Collected data entries
________________________________________

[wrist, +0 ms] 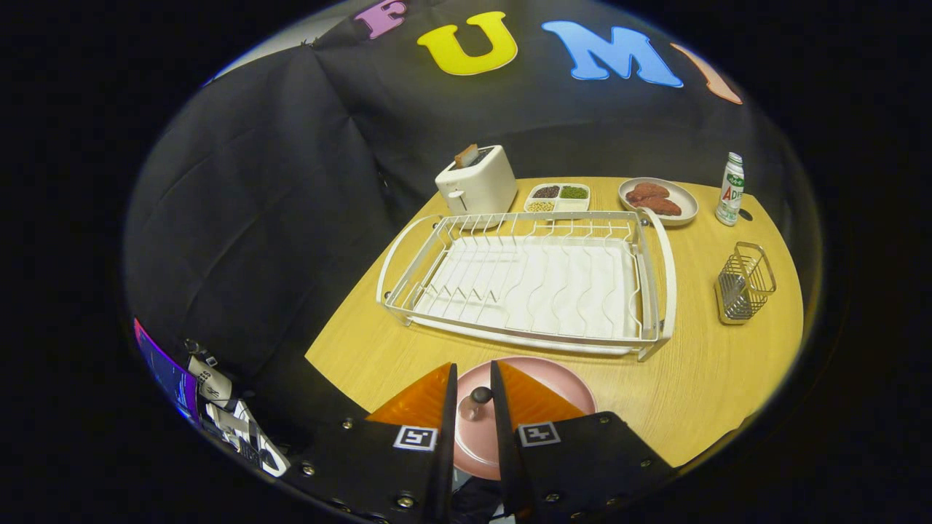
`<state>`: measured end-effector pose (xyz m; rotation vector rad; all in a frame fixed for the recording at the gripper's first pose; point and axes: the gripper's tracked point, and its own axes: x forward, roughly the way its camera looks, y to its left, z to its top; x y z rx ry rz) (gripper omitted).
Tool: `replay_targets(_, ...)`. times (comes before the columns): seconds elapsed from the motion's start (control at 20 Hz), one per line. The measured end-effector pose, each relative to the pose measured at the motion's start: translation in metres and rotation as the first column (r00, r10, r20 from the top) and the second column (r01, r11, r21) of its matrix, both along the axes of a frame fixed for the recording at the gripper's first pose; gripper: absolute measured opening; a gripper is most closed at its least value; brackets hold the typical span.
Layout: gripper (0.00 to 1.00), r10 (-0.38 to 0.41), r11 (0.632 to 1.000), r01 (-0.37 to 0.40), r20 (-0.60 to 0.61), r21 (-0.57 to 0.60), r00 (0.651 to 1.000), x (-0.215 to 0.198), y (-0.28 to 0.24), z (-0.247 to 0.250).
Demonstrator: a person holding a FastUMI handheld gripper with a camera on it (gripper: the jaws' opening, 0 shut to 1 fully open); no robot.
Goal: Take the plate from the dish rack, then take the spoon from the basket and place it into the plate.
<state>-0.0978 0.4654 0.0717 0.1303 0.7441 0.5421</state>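
Your fingers (473, 397) sit narrowly parted over the pink plate (561, 386) with the spoon (475, 402) between them; whether both pinch it, you cannot tell. The smooth, round plate lies flat on the wooden bench (699, 364), just before the empty white wire dish rack (528, 280). The metal mesh basket (744, 284) stands well apart.

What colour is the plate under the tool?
Pink, seen in the gripper view: the plate lies on the table beneath the tool.

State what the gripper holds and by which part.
The gripper holds a spoon between its fingers, over the pink plate. Only a short stretch with a rounded dark end shows, so which part is gripped cannot be told.
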Motion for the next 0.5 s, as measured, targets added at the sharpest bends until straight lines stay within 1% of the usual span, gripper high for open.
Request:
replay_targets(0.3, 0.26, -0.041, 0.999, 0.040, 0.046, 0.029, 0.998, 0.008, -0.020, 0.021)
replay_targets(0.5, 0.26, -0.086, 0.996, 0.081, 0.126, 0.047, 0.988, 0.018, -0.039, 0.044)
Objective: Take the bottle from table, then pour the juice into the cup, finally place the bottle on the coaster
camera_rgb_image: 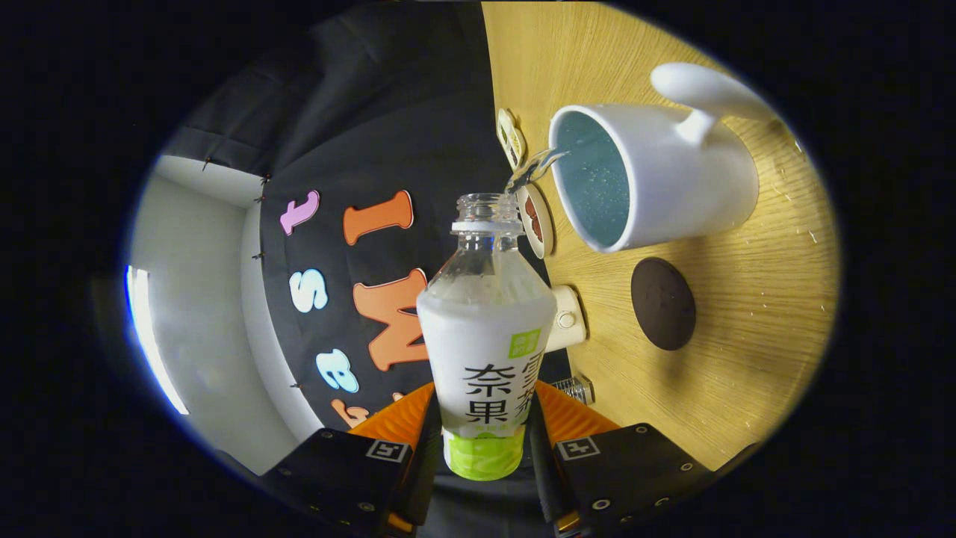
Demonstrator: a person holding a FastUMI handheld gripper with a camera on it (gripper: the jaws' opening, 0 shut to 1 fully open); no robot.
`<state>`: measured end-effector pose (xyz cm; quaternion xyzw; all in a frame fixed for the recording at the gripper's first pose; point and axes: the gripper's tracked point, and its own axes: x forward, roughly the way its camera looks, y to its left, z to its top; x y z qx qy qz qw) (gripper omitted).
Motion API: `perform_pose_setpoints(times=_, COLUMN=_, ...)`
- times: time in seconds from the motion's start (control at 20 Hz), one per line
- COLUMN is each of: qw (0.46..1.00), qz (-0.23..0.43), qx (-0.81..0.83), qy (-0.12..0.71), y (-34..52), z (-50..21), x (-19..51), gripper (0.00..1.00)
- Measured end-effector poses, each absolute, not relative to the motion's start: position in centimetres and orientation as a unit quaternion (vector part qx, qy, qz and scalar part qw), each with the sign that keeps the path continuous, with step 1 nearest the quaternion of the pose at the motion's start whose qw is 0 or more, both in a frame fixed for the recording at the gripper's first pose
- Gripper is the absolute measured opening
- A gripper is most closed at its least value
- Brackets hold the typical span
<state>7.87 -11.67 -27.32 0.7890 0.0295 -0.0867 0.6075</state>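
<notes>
A: What was around the mug (665,179)?

B: Wooden table (747,359), tipped sideways in the view since the gripper (484,448) was rolled over. A dark round coaster (663,303) lay just beside the white mug, apart from it, nothing on it. Near the table's edge sat two small printed discs (536,218), (511,136), a cream-coloured fitting (565,320), and a small clear thing (576,388) I couldn't identify.

A: Anything in the way of the pour?

B: No. One disc sat right behind the bottle's mouth, but the path from mouth to mug rim was clear.

A: Bottle?

B: Clear plastic juice bottle (485,351), white label with a green band low down, cap off. It ran forward between the two fingers (418,456), neck pointing ahead and beyond them, tilted toward the mug. Open mouth was just off the mug's rim, not touching. A thin stream of clear liquid (534,168) went from mouth into the mug's blue-green inside.

A: Fingers?

B: Clenched on the bottle's lower body, one on each side, both pressing the label.

A: Mug handle?

B: Faced away from the bottle.
</notes>
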Motion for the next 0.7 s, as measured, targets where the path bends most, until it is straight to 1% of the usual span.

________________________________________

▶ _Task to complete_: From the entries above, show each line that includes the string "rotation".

▶ _Solution_:
`<state>`: measured end-effector pose (xyz m; rotation vector rad; all in a frame fixed for the recording at the gripper's first pose; point and axes: the gripper's tracked point, and its own axes: x forward, roughly the way its camera looks, y to its left, z to its top; x y z rx ry rz) (gripper omitted).
Tool: `replay_targets(_, ...)`. times (comes before the columns): seconds elapsed from the motion's start (control at 20 Hz), one per line. The measured end-effector pose, each relative to the pose measured at the motion's start: translation in metres and rotation as the first column (r00, r10, r20 from the top) and the second column (r01, r11, r21) of its matrix, both along the axes of a frame fixed for the recording at the gripper's first pose; gripper: absolute measured opening; a gripper is most closed at its least value; brackets hold the typical span.

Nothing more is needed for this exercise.